| To do |
Using the records below, write out only the lines from the line containing "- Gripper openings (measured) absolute" up to and including the line containing "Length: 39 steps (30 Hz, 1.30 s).", exactly, with no pictures.
━━━━
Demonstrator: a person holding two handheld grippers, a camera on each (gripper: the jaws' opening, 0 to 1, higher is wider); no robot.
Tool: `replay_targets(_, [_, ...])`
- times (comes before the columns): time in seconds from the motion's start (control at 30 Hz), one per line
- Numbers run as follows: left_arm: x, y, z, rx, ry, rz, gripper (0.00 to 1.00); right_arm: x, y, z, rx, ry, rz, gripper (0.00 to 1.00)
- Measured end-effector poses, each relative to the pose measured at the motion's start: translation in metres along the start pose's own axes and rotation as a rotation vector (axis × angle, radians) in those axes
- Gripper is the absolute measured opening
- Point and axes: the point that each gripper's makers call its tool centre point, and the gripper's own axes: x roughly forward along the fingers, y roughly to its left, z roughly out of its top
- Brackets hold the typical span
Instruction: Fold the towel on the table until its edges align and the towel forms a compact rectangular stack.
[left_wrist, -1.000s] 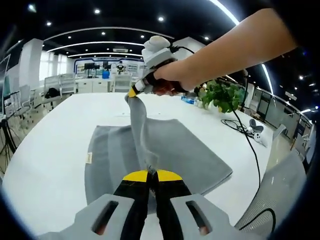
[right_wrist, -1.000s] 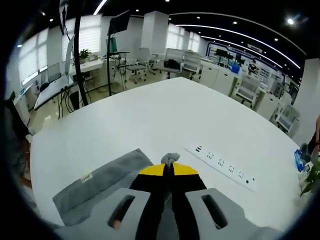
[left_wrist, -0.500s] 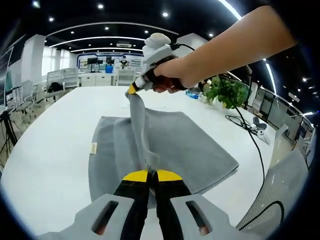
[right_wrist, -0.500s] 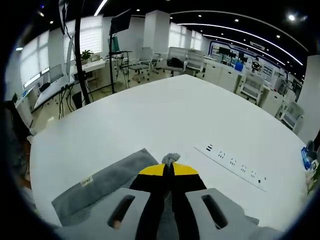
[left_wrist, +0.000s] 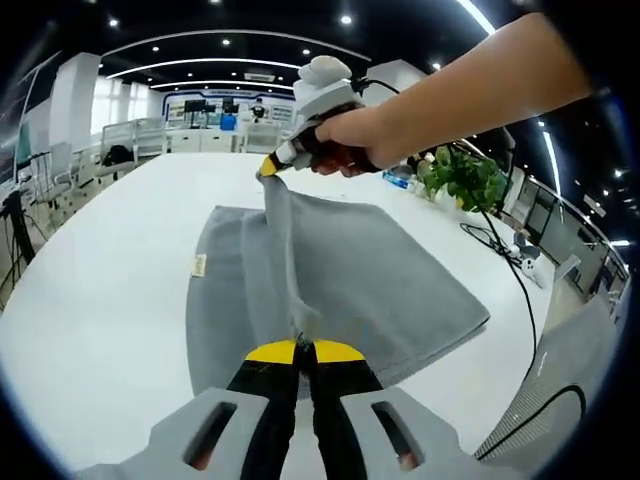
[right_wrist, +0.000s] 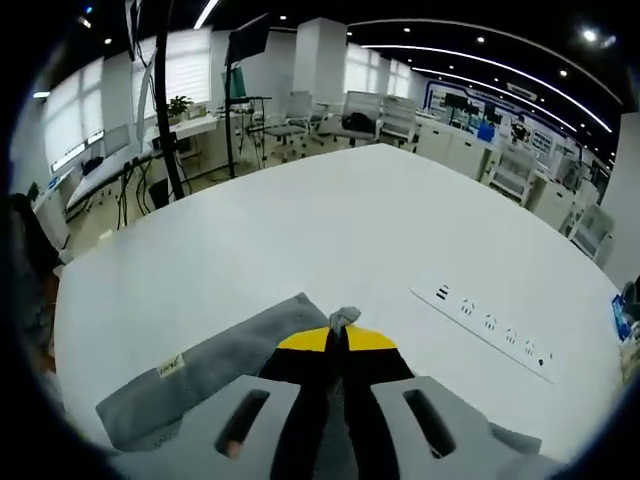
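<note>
A grey towel (left_wrist: 390, 290) lies spread on the white table (left_wrist: 90, 300), with a small tag at its left edge. My left gripper (left_wrist: 303, 347) is shut on the towel's near edge. My right gripper (left_wrist: 270, 168), held by a person's hand, is shut on the far edge, and the cloth between the two is stretched up in a ridge. In the right gripper view my right gripper (right_wrist: 339, 332) pinches a tuft of towel (right_wrist: 344, 317), and the rest of the grey towel (right_wrist: 215, 360) lies below on the table (right_wrist: 330, 220).
A white power strip (right_wrist: 488, 324) lies on the table to the right. A potted plant (left_wrist: 462, 178) and a black cable (left_wrist: 520, 290) sit at the far right of the table. Office chairs and desks stand beyond the table edge.
Both grippers have kept their hold on the towel. The raised towel edge and my right gripper have moved lower, nearer the table.
</note>
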Motion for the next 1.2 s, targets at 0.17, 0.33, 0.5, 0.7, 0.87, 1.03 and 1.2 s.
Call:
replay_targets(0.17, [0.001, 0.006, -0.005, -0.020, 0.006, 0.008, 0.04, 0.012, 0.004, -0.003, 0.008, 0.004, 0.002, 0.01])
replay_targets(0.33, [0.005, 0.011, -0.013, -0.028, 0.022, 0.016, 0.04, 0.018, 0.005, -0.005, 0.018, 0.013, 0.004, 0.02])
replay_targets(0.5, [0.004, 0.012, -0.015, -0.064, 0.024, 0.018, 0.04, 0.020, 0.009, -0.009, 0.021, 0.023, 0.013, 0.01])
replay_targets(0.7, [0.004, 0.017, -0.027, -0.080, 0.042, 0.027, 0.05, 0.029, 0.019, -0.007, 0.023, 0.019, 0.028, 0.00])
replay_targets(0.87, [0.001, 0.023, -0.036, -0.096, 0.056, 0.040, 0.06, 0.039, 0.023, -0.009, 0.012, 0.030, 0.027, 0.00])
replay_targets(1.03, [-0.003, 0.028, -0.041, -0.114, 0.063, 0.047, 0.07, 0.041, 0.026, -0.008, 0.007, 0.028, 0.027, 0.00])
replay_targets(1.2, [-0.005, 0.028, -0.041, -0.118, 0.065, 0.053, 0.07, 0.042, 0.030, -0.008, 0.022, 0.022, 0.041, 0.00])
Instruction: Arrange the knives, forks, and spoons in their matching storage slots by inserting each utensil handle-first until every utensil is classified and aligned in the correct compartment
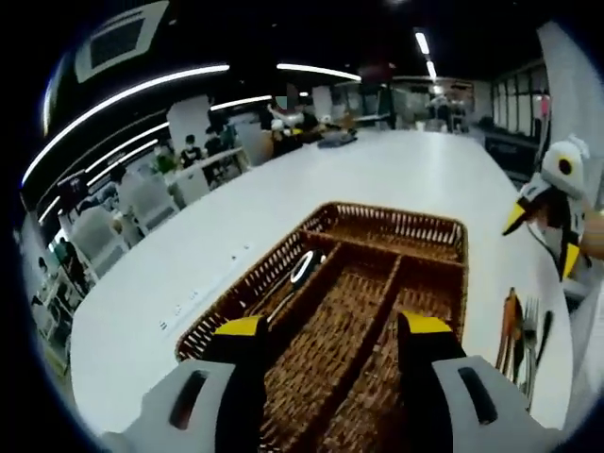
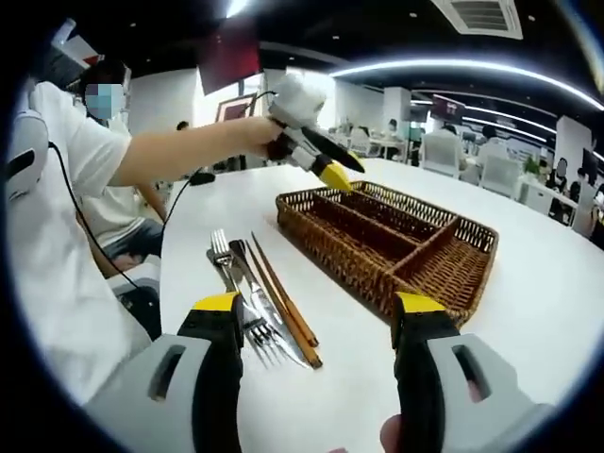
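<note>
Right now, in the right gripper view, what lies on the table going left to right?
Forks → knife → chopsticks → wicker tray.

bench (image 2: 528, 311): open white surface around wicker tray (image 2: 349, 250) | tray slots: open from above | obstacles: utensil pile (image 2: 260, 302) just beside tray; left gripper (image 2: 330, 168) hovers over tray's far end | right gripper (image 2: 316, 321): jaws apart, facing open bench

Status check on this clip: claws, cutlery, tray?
Both claws open and empty, left claw over wicker tray, right claw near table. One utensil in tray's outer slot. Forks, chopsticks on table. Nothing blocking.
</note>
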Available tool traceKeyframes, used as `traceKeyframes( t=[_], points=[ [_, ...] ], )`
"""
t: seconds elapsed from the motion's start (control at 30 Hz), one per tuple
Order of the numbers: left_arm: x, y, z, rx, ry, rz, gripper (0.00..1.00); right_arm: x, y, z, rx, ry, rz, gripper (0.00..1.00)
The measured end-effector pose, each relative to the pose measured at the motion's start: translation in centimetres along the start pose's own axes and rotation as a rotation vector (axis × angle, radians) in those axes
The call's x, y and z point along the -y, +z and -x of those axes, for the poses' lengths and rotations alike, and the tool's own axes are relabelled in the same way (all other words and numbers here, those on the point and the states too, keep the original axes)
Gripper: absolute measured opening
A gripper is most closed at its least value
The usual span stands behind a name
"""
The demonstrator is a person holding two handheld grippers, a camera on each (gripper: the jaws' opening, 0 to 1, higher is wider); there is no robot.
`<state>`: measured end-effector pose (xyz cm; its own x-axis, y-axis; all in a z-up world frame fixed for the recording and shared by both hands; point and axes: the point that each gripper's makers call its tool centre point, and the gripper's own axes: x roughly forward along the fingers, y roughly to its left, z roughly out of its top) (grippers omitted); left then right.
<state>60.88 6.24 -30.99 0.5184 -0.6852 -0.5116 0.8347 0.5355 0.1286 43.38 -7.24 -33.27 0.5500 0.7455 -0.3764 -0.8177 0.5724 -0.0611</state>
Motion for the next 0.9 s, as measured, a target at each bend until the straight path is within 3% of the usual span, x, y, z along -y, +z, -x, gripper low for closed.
traceKeyframes(
  t=[0.1, 0.47, 0.63, 0.83, 0.9],
  points=[
    [0.5, 0.3, 0.8, 0.049, 0.012, 0.056, 0.63, -0.2, 0.0, 0.3, 0.009, -0.001, -0.004, 0.66],
    [3.0, -0.1, 4.6, 0.185, 0.090, 0.120, 0.74, -0.6, -0.4, 1.0, 0.013, 0.000, -0.002, 0.66],
    [5.1, -0.9, 5.4, 0.203, 0.101, 0.120, 0.82, -0.8, -0.5, 1.3, 0.015, -0.001, -0.001, 0.66],
    [6.8, -1.6, 6.8, 0.230, 0.105, 0.151, 0.84, -1.1, -0.6, 1.5, 0.015, -0.003, -0.003, 0.66],
    [7.5, -1.4, 7.4, 0.269, 0.109, 0.175, 0.89, -1.2, -0.7, 1.6, 0.016, -0.004, -0.002, 0.65]
  ],
)
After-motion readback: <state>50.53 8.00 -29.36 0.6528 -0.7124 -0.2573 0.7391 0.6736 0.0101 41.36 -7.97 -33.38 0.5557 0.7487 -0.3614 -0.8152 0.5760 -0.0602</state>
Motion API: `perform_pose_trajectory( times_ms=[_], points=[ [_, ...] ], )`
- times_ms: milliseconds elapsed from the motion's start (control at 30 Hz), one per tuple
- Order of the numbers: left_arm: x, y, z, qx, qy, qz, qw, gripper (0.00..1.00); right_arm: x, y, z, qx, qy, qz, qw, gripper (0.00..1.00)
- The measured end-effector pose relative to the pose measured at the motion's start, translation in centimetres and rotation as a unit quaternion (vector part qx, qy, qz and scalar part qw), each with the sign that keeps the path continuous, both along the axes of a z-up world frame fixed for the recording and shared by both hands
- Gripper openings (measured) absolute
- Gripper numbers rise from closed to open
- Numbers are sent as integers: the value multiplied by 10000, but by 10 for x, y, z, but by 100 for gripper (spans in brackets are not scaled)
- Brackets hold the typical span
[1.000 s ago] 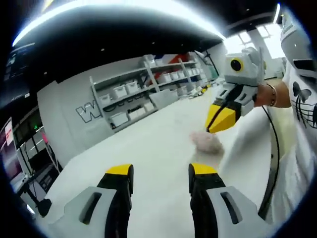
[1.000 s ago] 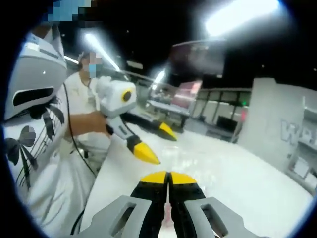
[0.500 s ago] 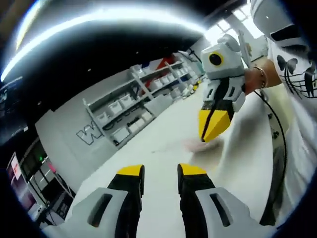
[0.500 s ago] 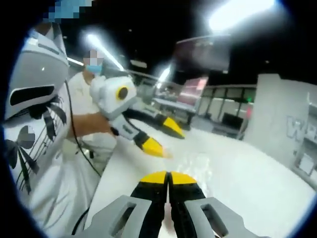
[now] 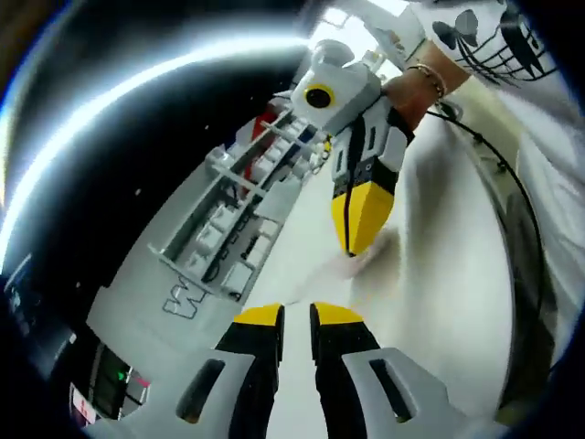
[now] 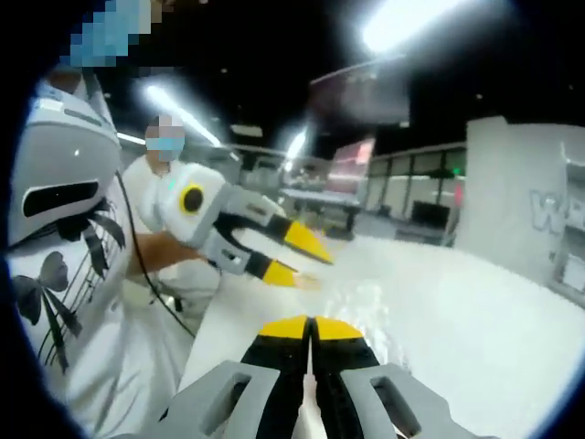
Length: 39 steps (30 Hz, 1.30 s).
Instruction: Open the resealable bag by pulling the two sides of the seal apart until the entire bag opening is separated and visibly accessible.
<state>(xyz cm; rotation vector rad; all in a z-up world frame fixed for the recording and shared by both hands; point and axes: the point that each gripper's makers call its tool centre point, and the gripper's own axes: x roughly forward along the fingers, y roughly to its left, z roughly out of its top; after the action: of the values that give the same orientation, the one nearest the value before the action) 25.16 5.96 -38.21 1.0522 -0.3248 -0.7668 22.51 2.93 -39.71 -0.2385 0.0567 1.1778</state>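
Observation:
The resealable bag [image 6: 358, 306] is a clear, glinting film on the white table [image 6: 475, 311], running out from the tips of my right gripper [image 6: 311, 326]. That gripper is shut, with a thin pale strip of the bag between its jaws. In the left gripper view the bag [image 5: 340, 265] is a faint blur under the right gripper [image 5: 354, 245], which points down at it with its yellow jaws together. My left gripper [image 5: 297, 315] is open with a narrow gap, close below the bag. From the right gripper view, the left gripper [image 6: 298, 259] has its jaws apart at the bag's far edge.
Grey shelves with white bins [image 5: 239, 224] stand along the wall beyond the table [image 5: 439, 302]. The person's white printed shirt [image 6: 64, 302] is close on the left, and a black cable [image 5: 523, 215] hangs from the right hand. Another person [image 6: 154, 187] stands behind.
My left gripper's jaws have narrowed and it has moved in toward the bag and the right gripper's tips. The left view has rolled. The right gripper stayed shut.

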Motion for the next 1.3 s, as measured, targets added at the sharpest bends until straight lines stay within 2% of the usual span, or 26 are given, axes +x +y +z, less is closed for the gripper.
perform_pose_trajectory(
  times_ms=[233, 567, 767, 967, 1100, 1300],
  points=[
    [0, -5, -3, 323, -205, 43, 9993, 10, -4, -2, -2, 49, 49, 3, 10000, 0],
    [1, -6, 1, 515, -376, 5, 9980, 8, -6, -4, -2, 86, 69, 1, 9999, 0],
    [1, -3, -5, 683, -326, 31, 9971, 7, -5, -6, 1, 190, 136, -29, 9997, 0],
    [2, -2, -2, 831, -410, 51, 9957, 7, -5, -5, 0, 172, 149, -9, 9997, 0],
    [3, 0, -3, 1004, -474, 80, 9938, 3, -4, -5, 0, 190, 167, -28, 9997, 0],
    [3, 1, 1, 1002, -543, 84, 9935, 1, -4, -6, -2, 215, 209, -46, 9995, 0]
  ],
)
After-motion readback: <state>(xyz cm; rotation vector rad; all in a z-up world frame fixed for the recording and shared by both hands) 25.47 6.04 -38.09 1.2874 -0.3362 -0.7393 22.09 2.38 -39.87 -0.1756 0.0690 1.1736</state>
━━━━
| Task output |
- Gripper openings (measured) absolute
- Gripper numbers rise from closed to open
- Numbers are sent as integers: the value multiplied by 10000, but by 10 for x, y, z, but by 100 for gripper (spans in brackets are not scaled)
- Brackets hold the typical span
[1.000 s ago] 
[1.000 s ago] 
[0.500 s ago] 
[0.500 s ago] 
[now] 
[now] 
Length: 39 steps (30 Hz, 1.30 s).

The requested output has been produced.